• [Task requirements]
Everything from the line holding "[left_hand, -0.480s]" through the last line below must be repeated exactly, and nothing else.

• [Given data]
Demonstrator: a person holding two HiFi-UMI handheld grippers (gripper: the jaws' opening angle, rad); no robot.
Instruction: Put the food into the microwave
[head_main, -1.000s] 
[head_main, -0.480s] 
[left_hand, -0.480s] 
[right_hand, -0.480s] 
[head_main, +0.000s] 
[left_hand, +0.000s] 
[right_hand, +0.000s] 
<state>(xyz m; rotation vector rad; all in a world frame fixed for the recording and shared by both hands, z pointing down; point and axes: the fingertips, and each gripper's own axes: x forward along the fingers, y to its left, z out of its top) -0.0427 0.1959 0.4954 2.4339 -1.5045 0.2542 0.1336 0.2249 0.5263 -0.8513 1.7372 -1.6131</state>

• [Task output]
[left_hand, -0.480s] 
[right_hand, -0.480s] 
[head_main, +0.000s] 
[left_hand, +0.000s] 
[right_hand, +0.000s] 
<state>(xyz m; rotation vector rad; all in a world frame fixed for the recording and shared by both hands, z pointing down; point and axes: the fingertips, and each gripper's own axes: x forward along the fingers, y to its left, z out of its top) -0.0427 0.1959 0.4954 2.4339 -1.5045 0.2542 0.1336 0.2249 0.5263 -0.8513 1.7372 -1.6131</state>

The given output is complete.